Mais si plusieurs voix en appellent à l'Etat pour sauver l'emploi chez ArcelorMittal, les contours d'une éventuelle nationalisation demeurent encore flous. "Il y a en réalité différentes manières de réaliser une nationalisation, qui revient à prendre le contrôle d'une entreprise et remplacer sa gouvernance privée par une autre publique, explique l'économiste Nadine Levratto, chercheuse au CNRS et spécialiste de l'industrie. On peut exproprier un propriétaire et le dédommager, comme ce fut le cas lors des grandes lois de nationalisation lors de l'arrivée de François Miterrand au pouvoir [en 1981]. Mais il y a aussi l'option d'une offre publique d'achat (OPA), qui coûte relativement cher, ou une reprise temporaire d'un site."

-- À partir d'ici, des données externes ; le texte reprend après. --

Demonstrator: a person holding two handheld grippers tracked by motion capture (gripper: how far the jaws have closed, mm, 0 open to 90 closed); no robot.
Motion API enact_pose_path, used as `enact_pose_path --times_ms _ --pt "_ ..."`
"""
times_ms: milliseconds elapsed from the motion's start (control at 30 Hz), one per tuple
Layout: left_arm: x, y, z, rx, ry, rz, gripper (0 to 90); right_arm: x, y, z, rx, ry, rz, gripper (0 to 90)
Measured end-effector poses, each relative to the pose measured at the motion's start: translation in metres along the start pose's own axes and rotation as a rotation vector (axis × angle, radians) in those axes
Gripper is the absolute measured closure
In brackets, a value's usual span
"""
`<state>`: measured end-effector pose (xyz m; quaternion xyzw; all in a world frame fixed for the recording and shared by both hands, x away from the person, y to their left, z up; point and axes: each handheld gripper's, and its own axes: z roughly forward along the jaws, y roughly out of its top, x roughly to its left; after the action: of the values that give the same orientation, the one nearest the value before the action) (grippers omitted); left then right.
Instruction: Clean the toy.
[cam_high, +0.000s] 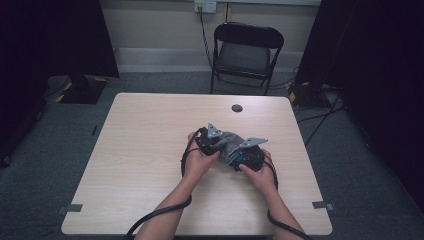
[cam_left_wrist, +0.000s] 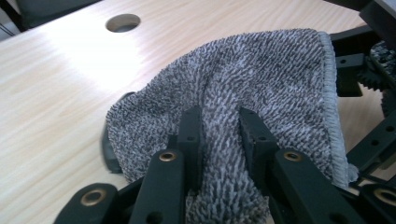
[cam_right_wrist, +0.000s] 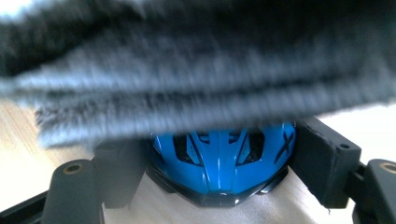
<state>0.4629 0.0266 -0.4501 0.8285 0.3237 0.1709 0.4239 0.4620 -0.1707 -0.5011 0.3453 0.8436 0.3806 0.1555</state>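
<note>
Near the middle of the wooden table (cam_high: 150, 150), the person holds both grippers close together. The left gripper (cam_left_wrist: 219, 130) has its jaws pressed together on a fold of the grey cloth (cam_left_wrist: 261, 79), which is lifted over the other gripper. The right gripper (cam_right_wrist: 219, 163) has its jaws wide, one on each side of a blue toy helmet (cam_right_wrist: 219, 161) and touching it. The cloth hangs just above this helmet and covers its top part.

A grey fluffy cloth (cam_left_wrist: 261, 84) hangs bunched above the bench, draped over a small blue object (cam_right_wrist: 219, 161) with black slots.
</note>
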Motion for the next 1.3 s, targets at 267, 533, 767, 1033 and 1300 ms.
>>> enact_pose_path --times_ms 267,533,767,1033,1300 --pt "-0.007 -0.005 0.014 0.036 -0.03 0.02 72.1 0.0 0.0 0.0 0.0 0.0 0.0 24.8" --pt "-0.004 -0.006 0.013 0.003 -0.042 0.0 65.6 0.0 0.0 0.0 0.0 0.0 0.0 24.8" --pt "-0.003 -0.009 0.018 0.011 -0.055 -0.006 68.0 0.0 0.0 0.0 0.0 0.0 0.0 24.8" --pt "0.0 -0.003 0.017 0.039 -0.003 0.015 71.7 0.0 0.0 0.0 0.0 0.0 0.0 24.8" --pt "0.012 0.001 0.017 0.056 0.04 0.009 71.7 0.0 0.0 0.0 0.0 0.0 0.001 24.8"
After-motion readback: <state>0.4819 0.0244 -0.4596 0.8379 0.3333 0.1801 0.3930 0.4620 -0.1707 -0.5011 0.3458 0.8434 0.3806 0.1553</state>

En 2024, l'Etat italien a ainsi mis sous tutelle l'aciérie d'ArcelorMittal à Tarente, qui pourrait prochainement passer sous pavillon azerbaïdjanais. Le Parlement britannique a lui adopté, mi-avril, une loi en urgence afin de permettre au gouvernement de prendre le contrôle des deux derniers hauts fourneaux du pays, menacés de fermeture imminente par leur propriétaire chinois. La décision a entraîné l'abandon du plan de licenciements du sidérurgiste British Steel, qui concernait près de 2­ 700 emplois, et relancé l'hypothèse d'une nationalisation outre-Manche, donnant quelques idées en France. "Le cas du Royaume-Uni tout comme celui de l'Italie sont des exemples d'interventionnisme en Europe et prouvent qu'il y a une question de volonté politique", veut croire la syndicaliste Virginie Neumayer, en charge de la question industrielle à la CGT.

Pas de consensus

Si une nationalisation semble faisable, comme le prouve la prise de contrôle d'EDF par l'Etat en 2023, le coût de cette action apparaît difficile à établir. "Si on peut imaginer que l'Etat reprenne seulement la partie française, qui est structurée sous une forme de filiale du groupe ArcelorMittal, le coût de cette opération est dépendant du type d'opération de reprise", avance Nadine Levratto. La CGT estime que l'achat des sites français coûterait entre 500 millions et 1 milliard d'euros, avant des investissements estimés à 1,7 milliard d'euros pour décarboner certains sites. "Nous sommes en train de chiffrer le financement d'une nationalisation : le coût serait de 2 à 8 milliards d'euros, ce qui correspond aux indemnisations que l'Etat devrait verser à ArcelorMittal", fait valoir Aurélie Trouvé.

Si la mesure ne fait pas consensus dans la classe politique, notamment au centre ou à droite (le Rassemblement national s'y est dit ouvert), elle n'a pas non plus les faveurs de tous les syndicats chez ArcelorMittal. Pour la CFE-CGC, qui représente les cadres, la nationalisation "n'est pas la bonne solution". "L'enjeu pour nous, c'est d'investir dans de nouveaux outils qui émettent moins", estime Xavier Le Coq, coordinateur du syndicat. La CFDT, elle, par la voix de sa secrétaire générale Marylise Léon, s'est dit ouverte à une nationalisation, mais appelle "d'abord l'entreprise à rendre des comptes et à expliquer quelle est sa stratégie".

Fin 2024, le groupe luxembourgeois a mis sur pause son grand projet de décarbonation du site de Dunkerque, en estimant que l'acier produit en Europe n'était pas assez compétitif. Le coût est estimé à 1,8 milliard d'euros dont plus de 800 millions d'euros d'aide de l'Etat. Alors que des négociations sont en cours avec la Commission européenne, le gouvernement estime que relancer ce projet est plus prioritaire que nationaliser. "L'enjeu aujourd'hui, c'est de faire en sorte qu'Arcelor investisse sur le site de Dunkerque et sur les autres sites, notamment dans la décarbonisation", avait notamment expliqué le ministre de l'Industrie sur BFMTV.